◆ **Aim of the task**
What is needed is every line of the material that contains "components".

START Data below

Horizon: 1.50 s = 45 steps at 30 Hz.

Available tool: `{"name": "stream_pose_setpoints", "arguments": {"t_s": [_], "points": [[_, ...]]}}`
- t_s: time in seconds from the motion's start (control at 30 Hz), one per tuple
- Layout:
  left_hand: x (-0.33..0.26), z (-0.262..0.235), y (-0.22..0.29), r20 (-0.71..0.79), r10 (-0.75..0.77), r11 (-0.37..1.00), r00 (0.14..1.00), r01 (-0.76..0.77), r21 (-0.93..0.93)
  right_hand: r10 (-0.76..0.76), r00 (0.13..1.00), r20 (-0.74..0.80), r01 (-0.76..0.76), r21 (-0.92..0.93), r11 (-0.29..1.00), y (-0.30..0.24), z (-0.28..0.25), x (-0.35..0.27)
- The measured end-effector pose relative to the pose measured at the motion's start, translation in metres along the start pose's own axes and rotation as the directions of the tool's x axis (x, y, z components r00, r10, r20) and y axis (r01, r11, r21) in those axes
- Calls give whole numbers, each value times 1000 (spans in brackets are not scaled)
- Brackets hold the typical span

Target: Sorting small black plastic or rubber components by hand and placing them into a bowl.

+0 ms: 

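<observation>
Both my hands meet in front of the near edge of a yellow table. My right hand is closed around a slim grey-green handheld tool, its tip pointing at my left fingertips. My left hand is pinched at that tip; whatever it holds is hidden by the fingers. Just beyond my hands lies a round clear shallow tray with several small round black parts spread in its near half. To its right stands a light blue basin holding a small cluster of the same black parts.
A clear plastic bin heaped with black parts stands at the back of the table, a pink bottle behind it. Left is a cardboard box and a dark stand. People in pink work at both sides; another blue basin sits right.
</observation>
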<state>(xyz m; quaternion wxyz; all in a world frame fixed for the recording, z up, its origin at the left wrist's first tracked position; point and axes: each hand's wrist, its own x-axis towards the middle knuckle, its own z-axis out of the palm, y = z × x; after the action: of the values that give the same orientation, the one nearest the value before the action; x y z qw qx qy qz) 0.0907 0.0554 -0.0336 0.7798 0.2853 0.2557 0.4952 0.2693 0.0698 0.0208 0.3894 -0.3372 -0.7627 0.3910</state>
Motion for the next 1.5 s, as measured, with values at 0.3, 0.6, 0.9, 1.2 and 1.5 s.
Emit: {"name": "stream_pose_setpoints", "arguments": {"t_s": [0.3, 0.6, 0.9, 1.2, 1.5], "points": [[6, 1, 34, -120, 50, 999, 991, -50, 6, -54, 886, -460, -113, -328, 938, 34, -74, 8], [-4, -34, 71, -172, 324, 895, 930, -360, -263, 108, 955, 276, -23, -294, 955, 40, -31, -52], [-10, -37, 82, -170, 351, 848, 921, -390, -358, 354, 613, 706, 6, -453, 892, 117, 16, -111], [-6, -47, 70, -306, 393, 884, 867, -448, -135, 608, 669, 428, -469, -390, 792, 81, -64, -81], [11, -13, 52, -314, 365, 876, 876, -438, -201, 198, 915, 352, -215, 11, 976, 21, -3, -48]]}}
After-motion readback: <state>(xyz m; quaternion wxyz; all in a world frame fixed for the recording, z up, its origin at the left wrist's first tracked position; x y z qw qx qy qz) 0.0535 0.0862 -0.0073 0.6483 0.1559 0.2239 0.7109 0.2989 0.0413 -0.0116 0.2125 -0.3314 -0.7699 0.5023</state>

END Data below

◆ **Answer**
- The measured end-effector pose relative to the pose measured at the motion's start, translation in metres along the start pose's own axes and rotation as the directions of the tool's x axis (x, y, z components r00, r10, r20) and y axis (r01, r11, r21) in those axes
Target: Sorting small black plastic or rubber components by hand and placing them into a bowl.

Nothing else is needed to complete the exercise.